Le livre présenté par Yann John Fitzgerald Kennedy de Frédéric Martinez

Sa chronique :
Certains diront une énième biographie sur J.F.K., mais l’auteur Frédéric Martinez nous plonge rapidement dans l’intimité de John Fitzgerald Kennedy à travers ses nombreux écrits.

L’auteur délaisse le Président des Etats-Unis, il s’intéresse à l’homme complexe avec ses forces, ses désirs d’exister dans une famille qui ne pense qu’à la réussite, qui ne vise que les sommets, celui-ci veut jouer très tôt un rôle dans la politique internationale, J.F.K. doit faire face à ses faiblesses, une santé déficiente, la maladie d’Addison très handicapante, son addiction aux drogues, au sexe et ses liens avec les membres de la Mafia.

A travers ce livre nous comprenons pourquoi ce personnage flamboyant est devenu une icône d’une société spectacle.

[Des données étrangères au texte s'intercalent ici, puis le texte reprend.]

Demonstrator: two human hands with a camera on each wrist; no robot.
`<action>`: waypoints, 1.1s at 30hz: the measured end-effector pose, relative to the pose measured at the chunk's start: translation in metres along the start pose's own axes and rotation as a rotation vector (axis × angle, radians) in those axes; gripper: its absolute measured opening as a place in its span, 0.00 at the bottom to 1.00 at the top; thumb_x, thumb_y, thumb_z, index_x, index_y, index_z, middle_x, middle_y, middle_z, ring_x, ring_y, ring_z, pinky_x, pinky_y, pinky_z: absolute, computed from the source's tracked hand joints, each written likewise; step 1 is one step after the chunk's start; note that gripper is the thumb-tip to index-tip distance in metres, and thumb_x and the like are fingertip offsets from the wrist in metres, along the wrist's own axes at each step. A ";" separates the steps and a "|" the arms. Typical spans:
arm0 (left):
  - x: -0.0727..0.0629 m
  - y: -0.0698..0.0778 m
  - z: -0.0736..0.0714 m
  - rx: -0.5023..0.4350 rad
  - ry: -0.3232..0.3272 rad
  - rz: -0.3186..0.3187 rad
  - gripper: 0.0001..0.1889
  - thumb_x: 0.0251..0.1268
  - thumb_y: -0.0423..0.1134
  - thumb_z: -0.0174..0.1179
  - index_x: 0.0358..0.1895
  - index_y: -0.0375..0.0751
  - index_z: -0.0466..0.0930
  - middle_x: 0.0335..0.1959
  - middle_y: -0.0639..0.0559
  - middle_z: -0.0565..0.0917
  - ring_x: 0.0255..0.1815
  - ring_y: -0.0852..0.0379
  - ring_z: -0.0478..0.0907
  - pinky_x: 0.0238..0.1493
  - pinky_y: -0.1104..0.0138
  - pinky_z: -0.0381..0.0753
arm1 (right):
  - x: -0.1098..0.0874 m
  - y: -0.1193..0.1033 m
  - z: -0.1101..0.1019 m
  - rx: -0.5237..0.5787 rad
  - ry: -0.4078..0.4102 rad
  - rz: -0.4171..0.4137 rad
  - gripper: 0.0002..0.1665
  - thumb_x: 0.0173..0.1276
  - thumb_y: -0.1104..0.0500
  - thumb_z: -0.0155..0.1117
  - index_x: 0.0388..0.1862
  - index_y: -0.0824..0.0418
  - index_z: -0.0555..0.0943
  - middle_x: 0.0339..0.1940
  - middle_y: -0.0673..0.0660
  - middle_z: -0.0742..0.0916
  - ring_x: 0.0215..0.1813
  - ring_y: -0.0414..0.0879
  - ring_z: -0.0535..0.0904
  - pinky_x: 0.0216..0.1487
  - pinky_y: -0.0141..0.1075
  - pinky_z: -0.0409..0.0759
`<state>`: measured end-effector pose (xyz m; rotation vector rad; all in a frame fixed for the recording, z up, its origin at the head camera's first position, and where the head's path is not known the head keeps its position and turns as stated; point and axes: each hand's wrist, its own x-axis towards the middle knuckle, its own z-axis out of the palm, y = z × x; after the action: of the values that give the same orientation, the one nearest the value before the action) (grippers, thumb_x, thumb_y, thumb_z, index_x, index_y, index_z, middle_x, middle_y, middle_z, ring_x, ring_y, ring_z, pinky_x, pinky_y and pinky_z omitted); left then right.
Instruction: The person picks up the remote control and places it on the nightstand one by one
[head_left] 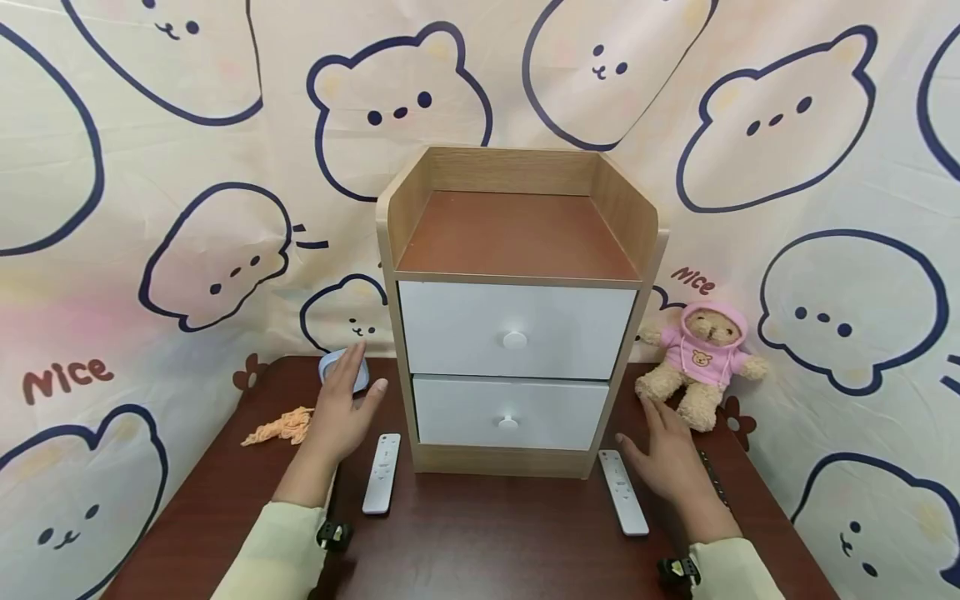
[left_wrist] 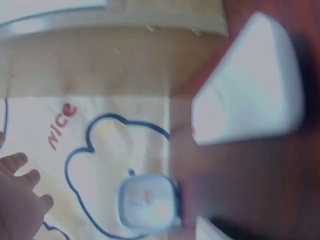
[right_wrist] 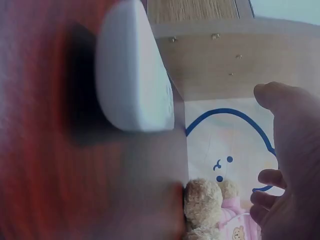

Frédéric Martinez dessine le portrait subtil et nuancé d’une figure éclipsée par son mythe, l’incarnation d’une Amérique idéalisée où le sublime côtoie le sordide, où le pathétique le dispute au tragique.

Résumé :
Le plus mauvais western de l’Amérique fut joué le 22 novembre 1963.

Le héros meurt à la fin ; il se nomme John Fitzgerald Kennedy et rencontre son destin en plein soleil. Les télévisions du monde entier diffusent les images de son assassinat, changent en légende le mythe lumineux de ce président jeune, beau, riche et béni des dieux qui finissent par lui tirer dessus à balles réelles. La presse du coeur et les biographes lui tressent des couronnes d’adjectifs, expriment dans toutes les langues des regrets éternels.

On sait depuis que l’envers du conte est un roman noir, peuplé de gangsters brutaux et de garces peroxydées, que le héros sans peur ne fut pas sans reproches.

Entre le Superman en habits de président tout droit sorti d’un Marvel et le play-boy compulsif acoquiné avec la mafia, la vérité est bien sûr plus complexe.

Quel homme fut vraiment JFK derrière ses Ray-Ban Wayfarer? Ce livre suit les traces de ce président qui se rêvait écrivain, de cet éternel jeune homme qui incarne à jamais une Amérique idéale.